• _WHAT IS BEING ASKED_
Where the string "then" appears in a line of the material below, copy that line.

• _RECORDS FOR PROCESSING_
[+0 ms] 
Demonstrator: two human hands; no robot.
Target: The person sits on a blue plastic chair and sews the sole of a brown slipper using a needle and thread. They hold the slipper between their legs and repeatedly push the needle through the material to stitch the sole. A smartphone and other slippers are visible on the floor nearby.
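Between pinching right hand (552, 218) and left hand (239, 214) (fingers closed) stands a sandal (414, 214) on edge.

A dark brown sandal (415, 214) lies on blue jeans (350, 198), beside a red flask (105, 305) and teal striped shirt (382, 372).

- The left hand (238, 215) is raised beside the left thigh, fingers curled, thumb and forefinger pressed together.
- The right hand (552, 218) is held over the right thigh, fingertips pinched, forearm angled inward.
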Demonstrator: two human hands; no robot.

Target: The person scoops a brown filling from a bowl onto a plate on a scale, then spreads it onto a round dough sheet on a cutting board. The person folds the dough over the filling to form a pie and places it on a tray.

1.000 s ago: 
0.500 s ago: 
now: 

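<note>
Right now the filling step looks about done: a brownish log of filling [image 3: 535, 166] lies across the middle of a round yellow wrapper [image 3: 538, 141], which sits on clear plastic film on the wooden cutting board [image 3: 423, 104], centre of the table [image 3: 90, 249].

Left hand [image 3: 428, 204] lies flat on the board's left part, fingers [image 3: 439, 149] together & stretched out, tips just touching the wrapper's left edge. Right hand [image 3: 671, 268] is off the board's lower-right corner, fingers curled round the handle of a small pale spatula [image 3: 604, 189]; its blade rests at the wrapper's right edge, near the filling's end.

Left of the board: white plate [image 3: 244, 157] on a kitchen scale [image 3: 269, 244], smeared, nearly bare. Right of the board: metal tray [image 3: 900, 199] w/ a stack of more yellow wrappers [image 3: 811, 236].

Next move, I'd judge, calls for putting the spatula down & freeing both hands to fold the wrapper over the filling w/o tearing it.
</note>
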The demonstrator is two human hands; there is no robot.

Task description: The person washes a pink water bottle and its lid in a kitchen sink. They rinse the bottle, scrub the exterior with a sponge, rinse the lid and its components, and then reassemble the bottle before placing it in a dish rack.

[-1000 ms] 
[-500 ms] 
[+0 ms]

• _SOLVED EXERCISE_
Target: The person scoops a brown filling from a bowl onto a plate on a scale, then spreads it onto a round dough sheet on a cutting board. The person folds the dough over the filling to form a pie and places it on a tray.
Task description: The person washes a pink water bottle and its lid in a kitchen sink. They rinse the bottle, scrub the exterior with a sponge, rinse the lid and its components, and then reassemble the bottle before placing it in a dish rack.

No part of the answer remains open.